Task instructions >> Through the line that contains "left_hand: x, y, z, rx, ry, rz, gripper", return the data below exactly, starting at its first line; leave the rest out.
*** Data Section Begins ***
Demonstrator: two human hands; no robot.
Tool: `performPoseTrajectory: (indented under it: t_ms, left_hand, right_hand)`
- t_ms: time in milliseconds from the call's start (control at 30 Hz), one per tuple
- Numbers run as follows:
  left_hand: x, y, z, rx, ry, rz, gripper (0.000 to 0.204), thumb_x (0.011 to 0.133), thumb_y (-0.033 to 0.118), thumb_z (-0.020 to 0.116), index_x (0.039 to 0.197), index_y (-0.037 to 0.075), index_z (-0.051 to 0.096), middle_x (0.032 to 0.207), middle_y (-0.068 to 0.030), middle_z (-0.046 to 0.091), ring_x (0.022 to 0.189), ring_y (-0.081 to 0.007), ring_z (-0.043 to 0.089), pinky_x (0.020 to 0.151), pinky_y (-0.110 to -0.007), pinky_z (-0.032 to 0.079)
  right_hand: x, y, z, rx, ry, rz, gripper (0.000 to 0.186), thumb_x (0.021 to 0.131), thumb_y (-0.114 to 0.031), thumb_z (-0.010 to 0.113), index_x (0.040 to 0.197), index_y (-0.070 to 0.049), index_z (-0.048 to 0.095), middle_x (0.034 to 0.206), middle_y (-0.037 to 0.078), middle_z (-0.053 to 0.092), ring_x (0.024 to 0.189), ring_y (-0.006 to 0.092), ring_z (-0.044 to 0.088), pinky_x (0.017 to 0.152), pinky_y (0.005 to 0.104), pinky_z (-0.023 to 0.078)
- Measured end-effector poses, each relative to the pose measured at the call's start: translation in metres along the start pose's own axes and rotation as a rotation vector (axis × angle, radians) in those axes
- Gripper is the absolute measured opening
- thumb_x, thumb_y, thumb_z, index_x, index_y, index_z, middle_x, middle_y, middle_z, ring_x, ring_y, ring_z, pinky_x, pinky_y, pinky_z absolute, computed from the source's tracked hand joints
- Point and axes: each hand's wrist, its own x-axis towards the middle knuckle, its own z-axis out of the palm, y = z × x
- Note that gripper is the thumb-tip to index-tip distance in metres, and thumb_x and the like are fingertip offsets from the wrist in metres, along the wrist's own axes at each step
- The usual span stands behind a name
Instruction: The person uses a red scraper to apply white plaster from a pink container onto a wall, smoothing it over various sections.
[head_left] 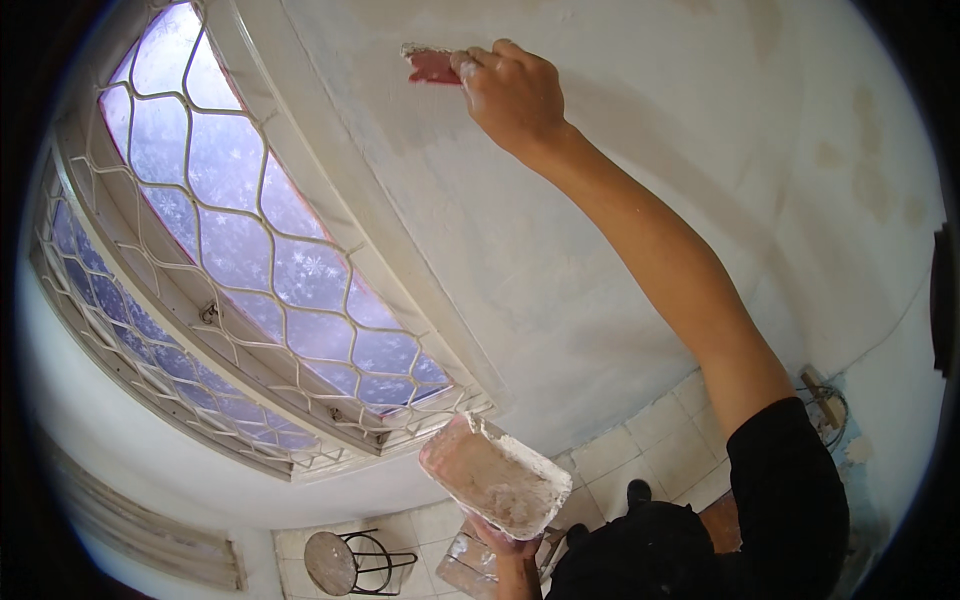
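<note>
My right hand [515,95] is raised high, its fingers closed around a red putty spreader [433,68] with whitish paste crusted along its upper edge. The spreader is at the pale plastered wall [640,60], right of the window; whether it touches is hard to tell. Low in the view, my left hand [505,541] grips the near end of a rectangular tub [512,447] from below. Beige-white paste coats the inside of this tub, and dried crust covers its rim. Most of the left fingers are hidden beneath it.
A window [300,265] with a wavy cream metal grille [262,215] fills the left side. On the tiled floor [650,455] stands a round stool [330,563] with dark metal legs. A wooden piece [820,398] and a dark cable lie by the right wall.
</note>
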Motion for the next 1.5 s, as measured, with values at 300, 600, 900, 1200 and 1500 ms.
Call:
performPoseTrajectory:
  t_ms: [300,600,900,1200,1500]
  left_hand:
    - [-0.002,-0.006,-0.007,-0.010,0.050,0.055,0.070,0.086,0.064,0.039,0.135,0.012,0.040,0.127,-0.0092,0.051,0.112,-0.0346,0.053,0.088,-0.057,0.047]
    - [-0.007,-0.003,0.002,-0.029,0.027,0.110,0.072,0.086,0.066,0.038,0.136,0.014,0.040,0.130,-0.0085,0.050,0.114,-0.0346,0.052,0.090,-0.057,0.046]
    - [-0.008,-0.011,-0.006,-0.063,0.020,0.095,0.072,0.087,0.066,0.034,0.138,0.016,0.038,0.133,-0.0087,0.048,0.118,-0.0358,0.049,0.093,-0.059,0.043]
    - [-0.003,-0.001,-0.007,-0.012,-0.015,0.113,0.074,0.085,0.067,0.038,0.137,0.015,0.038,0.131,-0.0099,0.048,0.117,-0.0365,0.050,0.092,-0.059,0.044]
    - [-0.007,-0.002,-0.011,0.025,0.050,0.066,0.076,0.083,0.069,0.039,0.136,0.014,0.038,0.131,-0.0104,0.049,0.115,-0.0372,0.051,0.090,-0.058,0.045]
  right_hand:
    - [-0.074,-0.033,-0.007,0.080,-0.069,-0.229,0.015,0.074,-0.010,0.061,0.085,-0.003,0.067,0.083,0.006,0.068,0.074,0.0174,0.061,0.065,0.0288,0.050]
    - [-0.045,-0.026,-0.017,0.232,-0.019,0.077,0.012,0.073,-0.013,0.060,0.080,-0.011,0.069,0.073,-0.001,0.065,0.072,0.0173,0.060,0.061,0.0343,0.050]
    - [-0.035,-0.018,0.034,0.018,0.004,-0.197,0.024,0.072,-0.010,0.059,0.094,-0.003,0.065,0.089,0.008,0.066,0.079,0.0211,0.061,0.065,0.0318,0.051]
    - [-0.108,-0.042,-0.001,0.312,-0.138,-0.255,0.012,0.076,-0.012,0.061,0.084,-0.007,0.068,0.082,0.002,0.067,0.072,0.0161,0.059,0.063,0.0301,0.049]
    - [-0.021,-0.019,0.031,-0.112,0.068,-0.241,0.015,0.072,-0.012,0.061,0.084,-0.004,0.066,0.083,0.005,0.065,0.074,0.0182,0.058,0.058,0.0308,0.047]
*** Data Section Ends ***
Result >>
Demonstrator: two human hands; no robot.
Tool: `performPoseTrajectory: (indented under it: t_ms, left_hand, right_hand)`
- t_ms: time in milliseconds from the call's start (control at 30 Hz), one per tuple
- Numbers run as follows:
  left_hand: x, y, z, rx, ry, rz, gripper (0.000 to 0.204), thumb_x (0.011 to 0.133), thumb_y (-0.033 to 0.118), thumb_z (-0.020 to 0.116), index_x (0.039 to 0.197), index_y (-0.037 to 0.075), index_z (-0.051 to 0.096), middle_x (0.032 to 0.207), middle_y (-0.068 to 0.030), middle_z (-0.046 to 0.091), ring_x (0.022 to 0.189), ring_y (-0.081 to 0.007), ring_z (-0.043 to 0.089), pinky_x (0.020 to 0.151), pinky_y (-0.110 to -0.007), pinky_z (-0.032 to 0.079)

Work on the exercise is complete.